**Exercise description**
A faithful transcription of all the data, images excluded, is the required answer.

▬▬▬

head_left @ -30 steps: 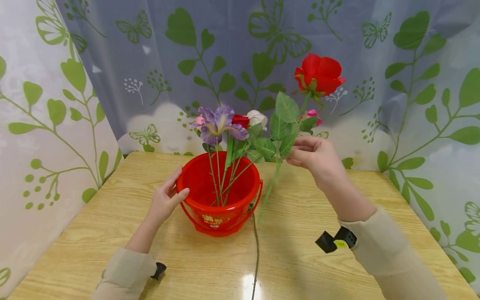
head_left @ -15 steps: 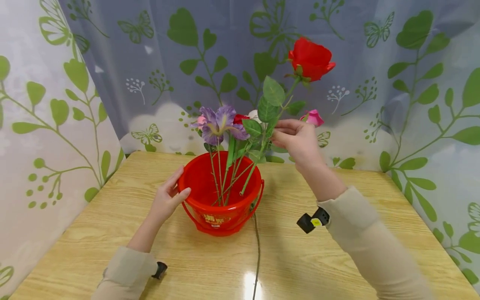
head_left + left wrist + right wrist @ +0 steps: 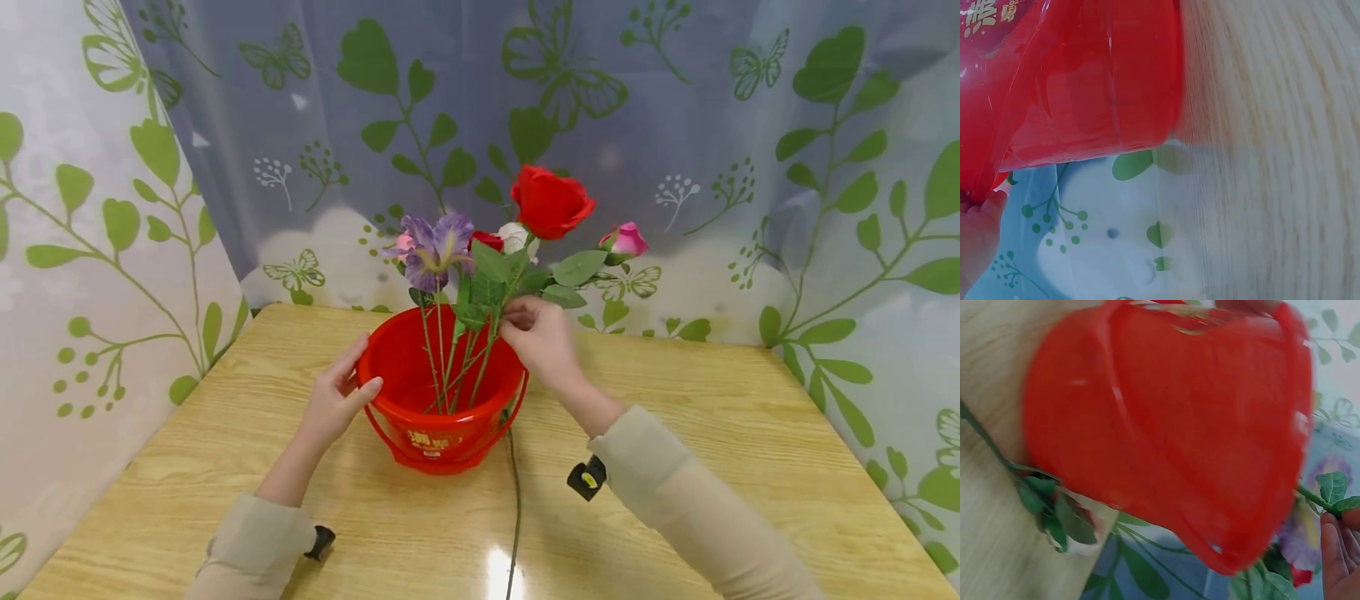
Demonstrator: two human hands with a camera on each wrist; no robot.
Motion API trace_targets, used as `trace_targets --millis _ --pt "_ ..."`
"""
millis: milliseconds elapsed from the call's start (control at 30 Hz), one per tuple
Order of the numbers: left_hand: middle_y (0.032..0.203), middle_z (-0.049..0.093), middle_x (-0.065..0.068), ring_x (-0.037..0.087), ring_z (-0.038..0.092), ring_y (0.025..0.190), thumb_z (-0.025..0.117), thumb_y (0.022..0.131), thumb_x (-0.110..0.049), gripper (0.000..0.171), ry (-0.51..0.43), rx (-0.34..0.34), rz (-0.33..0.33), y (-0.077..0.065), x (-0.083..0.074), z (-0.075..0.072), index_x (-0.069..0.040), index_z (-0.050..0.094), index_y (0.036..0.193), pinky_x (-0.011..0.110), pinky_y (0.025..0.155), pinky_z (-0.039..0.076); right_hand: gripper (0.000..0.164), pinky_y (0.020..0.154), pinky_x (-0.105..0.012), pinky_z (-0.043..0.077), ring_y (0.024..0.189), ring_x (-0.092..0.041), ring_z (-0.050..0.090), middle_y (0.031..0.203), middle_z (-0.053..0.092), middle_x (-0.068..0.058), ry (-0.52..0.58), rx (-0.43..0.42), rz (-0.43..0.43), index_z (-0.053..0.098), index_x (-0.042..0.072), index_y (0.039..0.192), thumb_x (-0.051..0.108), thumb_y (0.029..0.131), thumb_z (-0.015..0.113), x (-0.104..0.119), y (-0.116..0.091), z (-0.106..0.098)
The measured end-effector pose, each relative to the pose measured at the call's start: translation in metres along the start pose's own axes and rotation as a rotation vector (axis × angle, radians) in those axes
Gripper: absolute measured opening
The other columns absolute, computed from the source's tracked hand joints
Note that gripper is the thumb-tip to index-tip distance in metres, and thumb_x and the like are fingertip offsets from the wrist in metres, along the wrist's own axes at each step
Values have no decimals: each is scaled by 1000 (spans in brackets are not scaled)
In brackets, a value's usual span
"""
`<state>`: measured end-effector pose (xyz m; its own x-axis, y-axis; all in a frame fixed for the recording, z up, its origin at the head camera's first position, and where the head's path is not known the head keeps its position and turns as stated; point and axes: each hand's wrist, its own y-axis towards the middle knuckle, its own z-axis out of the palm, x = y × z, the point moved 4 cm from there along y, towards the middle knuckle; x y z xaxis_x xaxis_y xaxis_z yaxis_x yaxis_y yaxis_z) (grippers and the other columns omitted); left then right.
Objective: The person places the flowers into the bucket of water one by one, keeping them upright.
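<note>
My left hand [image 3: 337,392] grips the left rim of a red plastic bucket [image 3: 442,437], thumb on the inside and fingers along the outer wall. With my right hand [image 3: 542,337] I pinch the green stem of a large red rose [image 3: 551,202] just below its leaves, over the bucket's right rim. Its lower stem reaches down inside the bucket. A purple iris [image 3: 435,250], a smaller red flower [image 3: 487,241], a white flower [image 3: 516,239] and a pink rosebud [image 3: 628,240] leaning right also stand there. The right wrist view shows my fingertips [image 3: 1333,550] at the leafy stem.
On the wooden table [image 3: 675,417] lies another flower, its dark stem [image 3: 514,500] running to the front edge. Its pale bloom [image 3: 1082,534] is beside the bucket's base in the right wrist view. A leaf-patterned curtain [image 3: 480,100] hangs behind.
My right hand has brought the red rose left and down, its stem passing from outside the bucket to inside. The left hand has stayed on the rim.
</note>
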<state>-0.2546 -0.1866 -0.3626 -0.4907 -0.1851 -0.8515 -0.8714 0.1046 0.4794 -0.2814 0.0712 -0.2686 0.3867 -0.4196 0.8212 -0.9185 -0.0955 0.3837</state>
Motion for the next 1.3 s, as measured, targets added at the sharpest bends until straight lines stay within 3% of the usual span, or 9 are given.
trace_targets --millis 367,833,1067,1300 --pt "139 30 17 26 28 126 57 83 1 57 2 1 1 0 1 1 6 32 133 25 91 36 15 62 -29 51 75 -19 62 81 66 -8 -148 93 9 66 2 89 1 77 57 -14 -8 28" --pt "138 29 20 28 28 126 57 82 2 57 -12 -5 19 -1 1 1 7 32 133 20 90 36 13 62 -27 51 76 -17 62 83 66 -7 -252 157 -12 66 3 89 2 78 60 -15 -13 41" --pt "138 30 20 28 28 126 57 82 3 56 -12 -9 29 -1 2 1 7 32 133 20 89 36 13 63 -25 51 76 -16 62 85 66 -7 -239 178 -5 66 2 92 5 80 62 -15 -14 41" --pt "138 30 19 28 28 126 57 82 4 57 6 -8 22 0 1 0 7 32 133 21 90 36 14 66 -28 52 77 -20 61 87 65 -10 -104 152 -20 65 -1 93 2 80 62 -16 -18 33"
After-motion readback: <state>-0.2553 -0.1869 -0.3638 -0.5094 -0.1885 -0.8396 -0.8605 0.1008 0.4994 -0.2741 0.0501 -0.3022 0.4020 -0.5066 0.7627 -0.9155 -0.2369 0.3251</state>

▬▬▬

**Problem solution**
head_left @ -30 steps: 
head_left @ -15 steps: 
head_left + left wrist + right wrist @ +0 steps: 
Demonstrator: two human hands with a camera on each wrist; no robot.
Motion API trace_targets, used as `trace_targets --millis _ --pt "_ ..."`
"""
millis: milliseconds elapsed from the call's start (control at 30 Hz), one per tuple
Order of the numbers: left_hand: middle_y (0.032..0.203), middle_z (-0.049..0.093), middle_x (-0.065..0.068), ring_x (-0.037..0.087), ring_z (-0.038..0.092), ring_y (0.025..0.190), thumb_z (-0.025..0.117), thumb_y (0.022..0.131), thumb_x (-0.110..0.049), gripper (0.000..0.171), ry (-0.51..0.43), rx (-0.34..0.34), rz (-0.33..0.33), y (-0.077..0.065), x (-0.083..0.074), z (-0.075..0.072), index_x (-0.069..0.040), index_z (-0.050..0.094), index_y (0.036..0.193), pinky_x (-0.011..0.110), pinky_y (0.025..0.155), pinky_z (-0.039..0.076); right_hand: gripper (0.000..0.164), pinky_y (0.020..0.154), pinky_x (-0.105..0.012), pinky_z (-0.043..0.077), ring_y (0.024..0.189), ring_x (-0.092..0.041), ring_z (-0.050..0.090), middle_y (0.031..0.203), middle_z (-0.053..0.092), middle_x (-0.068..0.058), ry (-0.52..0.58), rx (-0.43..0.42), rz (-0.43..0.43), index_z (-0.053..0.098), index_x (-0.042..0.072), index_y (0.039..0.192), thumb_x (-0.051..0.108), thumb_y (0.029..0.131), thumb_z (-0.015..0.113), x (-0.104..0.119), y (-0.116..0.091), z (-0.106..0.098)
The measured end-effector pose, each relative to the pose measured at the call's start: translation in metres along the start pose's own axes and rotation as a rotation vector (axis × angle, radians) in those axes
Gripper: absolute measured opening
The other columns absolute, computed from the source's tracked hand joints
Note that gripper is the thumb-tip to index-tip distance in metres, and thumb_x and the like are fingertip offsets from the wrist in metres, along the wrist's own axes at each step
Values have no decimals: each is scaled by 1000 (spans in brackets are not scaled)
In brackets, a value's usual span
"""
`<state>`: measured end-effector pose (xyz m; its own x-axis, y-axis; all in a frame fixed for the recording, z up, its origin at the head camera's first position, and where the head's path is not known the head keeps its position and turns as stated; point and axes: each hand's wrist, its own y-axis towards the middle knuckle, its own z-axis out of the palm, x = y × z, the point moved 4 cm from there along y, towards the middle knuckle; x y z xaxis_x xaxis_y xaxis_z yaxis_x yaxis_y yaxis_z) (grippers and the other columns omitted); left then right.
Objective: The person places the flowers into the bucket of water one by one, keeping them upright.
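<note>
My left hand [image 3: 337,392] grips the left rim of a red plastic bucket [image 3: 442,437], thumb on the inside and fingers along the outer wall. With my right hand [image 3: 542,337] I pinch the green stem of a large red rose [image 3: 551,202] just below its leaves, over the bucket's right rim. Its lower stem reaches down inside the bucket. A purple iris [image 3: 435,250], a smaller red flower [image 3: 487,241], a white flower [image 3: 516,239] and a pink rosebud [image 3: 628,240] leaning right also stand there. The right wrist view shows my fingertips [image 3: 1333,550] at the leafy stem.
On the wooden table [image 3: 675,417] lies another flower, its dark stem [image 3: 514,500] running to the front edge. Its pale bloom [image 3: 1082,534] is beside the bucket's base in the right wrist view. A leaf-patterned curtain [image 3: 480,100] hangs behind.
My right hand has brought the red rose left and down, its stem passing from outside the bucket to inside. The left hand has stayed on the rim.
</note>
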<state>-0.2546 -0.1866 -0.3626 -0.4907 -0.1851 -0.8515 -0.8714 0.1046 0.4794 -0.2814 0.0712 -0.2686 0.3867 -0.4196 0.8212 -0.9185 -0.0955 0.3837</state>
Motion for the next 1.3 s, as measured, targets added at the sharpest bends until straight lines stay within 3% of the usual span, or 9 are given.
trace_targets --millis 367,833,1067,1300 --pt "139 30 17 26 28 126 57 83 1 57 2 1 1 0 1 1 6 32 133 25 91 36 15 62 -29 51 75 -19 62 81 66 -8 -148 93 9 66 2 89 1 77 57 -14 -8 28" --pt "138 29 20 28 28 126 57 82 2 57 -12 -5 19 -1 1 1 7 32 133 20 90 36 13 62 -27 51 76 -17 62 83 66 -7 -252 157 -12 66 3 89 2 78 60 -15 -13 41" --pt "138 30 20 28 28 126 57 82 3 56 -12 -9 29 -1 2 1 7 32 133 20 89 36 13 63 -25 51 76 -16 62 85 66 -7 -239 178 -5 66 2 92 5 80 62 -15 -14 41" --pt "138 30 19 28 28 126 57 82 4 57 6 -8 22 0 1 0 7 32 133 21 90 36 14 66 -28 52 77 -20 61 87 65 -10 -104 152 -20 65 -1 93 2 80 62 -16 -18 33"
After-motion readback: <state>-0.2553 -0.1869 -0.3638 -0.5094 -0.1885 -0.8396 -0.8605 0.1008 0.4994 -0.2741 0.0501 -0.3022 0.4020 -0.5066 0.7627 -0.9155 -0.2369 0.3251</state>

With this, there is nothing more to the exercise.